TASK DESCRIPTION: Tell how many lines in the records contain the word "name"; the number alone is the answer.

RECORDS SUPPLIED Block Start

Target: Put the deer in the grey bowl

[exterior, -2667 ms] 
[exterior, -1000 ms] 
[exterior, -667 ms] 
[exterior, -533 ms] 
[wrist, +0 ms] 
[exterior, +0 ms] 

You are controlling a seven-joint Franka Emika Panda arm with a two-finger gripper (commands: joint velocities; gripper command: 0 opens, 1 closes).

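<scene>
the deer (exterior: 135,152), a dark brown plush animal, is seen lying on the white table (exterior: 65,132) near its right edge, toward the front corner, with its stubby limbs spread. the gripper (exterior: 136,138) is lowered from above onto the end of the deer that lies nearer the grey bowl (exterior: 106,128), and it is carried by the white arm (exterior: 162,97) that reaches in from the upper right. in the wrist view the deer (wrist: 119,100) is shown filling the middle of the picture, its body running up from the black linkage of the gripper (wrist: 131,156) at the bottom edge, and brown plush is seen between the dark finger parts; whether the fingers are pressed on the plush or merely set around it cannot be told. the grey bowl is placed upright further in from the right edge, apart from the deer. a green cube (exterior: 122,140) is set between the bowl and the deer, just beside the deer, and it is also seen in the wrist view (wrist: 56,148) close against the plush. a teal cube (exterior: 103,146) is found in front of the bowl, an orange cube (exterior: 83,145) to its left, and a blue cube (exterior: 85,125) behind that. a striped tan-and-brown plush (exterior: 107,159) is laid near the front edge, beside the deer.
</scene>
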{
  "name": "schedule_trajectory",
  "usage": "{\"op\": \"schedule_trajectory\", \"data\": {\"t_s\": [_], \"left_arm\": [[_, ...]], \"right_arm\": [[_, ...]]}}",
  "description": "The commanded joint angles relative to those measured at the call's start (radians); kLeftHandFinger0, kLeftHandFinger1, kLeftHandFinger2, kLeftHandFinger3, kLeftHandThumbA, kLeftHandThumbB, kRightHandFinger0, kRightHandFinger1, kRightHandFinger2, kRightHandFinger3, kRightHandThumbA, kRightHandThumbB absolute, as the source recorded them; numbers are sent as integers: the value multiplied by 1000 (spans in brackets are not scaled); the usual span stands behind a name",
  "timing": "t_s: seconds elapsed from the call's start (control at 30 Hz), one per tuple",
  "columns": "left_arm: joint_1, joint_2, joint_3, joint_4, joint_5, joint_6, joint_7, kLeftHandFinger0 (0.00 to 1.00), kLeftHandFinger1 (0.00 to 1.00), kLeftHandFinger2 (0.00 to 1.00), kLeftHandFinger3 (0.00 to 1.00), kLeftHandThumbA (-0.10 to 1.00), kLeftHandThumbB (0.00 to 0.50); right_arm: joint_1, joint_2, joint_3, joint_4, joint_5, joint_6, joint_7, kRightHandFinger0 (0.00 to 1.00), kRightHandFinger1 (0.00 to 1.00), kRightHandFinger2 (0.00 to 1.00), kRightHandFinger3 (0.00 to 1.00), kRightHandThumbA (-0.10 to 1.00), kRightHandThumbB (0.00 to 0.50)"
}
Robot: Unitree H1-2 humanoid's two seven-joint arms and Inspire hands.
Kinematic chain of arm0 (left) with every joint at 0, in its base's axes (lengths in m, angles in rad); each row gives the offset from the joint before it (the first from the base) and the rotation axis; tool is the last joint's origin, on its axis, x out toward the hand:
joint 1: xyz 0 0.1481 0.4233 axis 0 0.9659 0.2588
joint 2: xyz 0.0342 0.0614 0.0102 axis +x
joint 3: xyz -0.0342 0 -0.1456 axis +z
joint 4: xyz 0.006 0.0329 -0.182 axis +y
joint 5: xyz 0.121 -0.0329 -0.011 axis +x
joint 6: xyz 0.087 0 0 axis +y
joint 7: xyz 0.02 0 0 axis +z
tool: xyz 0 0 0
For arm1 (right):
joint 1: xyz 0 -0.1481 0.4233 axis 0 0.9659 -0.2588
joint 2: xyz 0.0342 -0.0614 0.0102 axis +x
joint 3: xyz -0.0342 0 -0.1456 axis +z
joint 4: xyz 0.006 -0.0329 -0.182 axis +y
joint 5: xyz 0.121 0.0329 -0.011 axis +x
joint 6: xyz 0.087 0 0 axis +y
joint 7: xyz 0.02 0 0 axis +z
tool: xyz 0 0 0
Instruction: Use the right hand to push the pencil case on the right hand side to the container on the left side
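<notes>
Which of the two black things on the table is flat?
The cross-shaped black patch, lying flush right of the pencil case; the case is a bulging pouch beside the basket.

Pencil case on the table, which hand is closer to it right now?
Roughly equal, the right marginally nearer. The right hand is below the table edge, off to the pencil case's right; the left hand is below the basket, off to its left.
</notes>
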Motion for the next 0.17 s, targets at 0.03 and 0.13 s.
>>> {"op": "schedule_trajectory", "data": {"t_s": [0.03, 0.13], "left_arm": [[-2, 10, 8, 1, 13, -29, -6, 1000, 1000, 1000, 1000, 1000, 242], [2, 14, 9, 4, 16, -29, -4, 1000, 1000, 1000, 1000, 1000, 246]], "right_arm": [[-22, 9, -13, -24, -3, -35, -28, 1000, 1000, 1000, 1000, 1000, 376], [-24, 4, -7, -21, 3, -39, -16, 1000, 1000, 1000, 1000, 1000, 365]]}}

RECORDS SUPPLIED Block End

WRITTEN SOLUTION: 2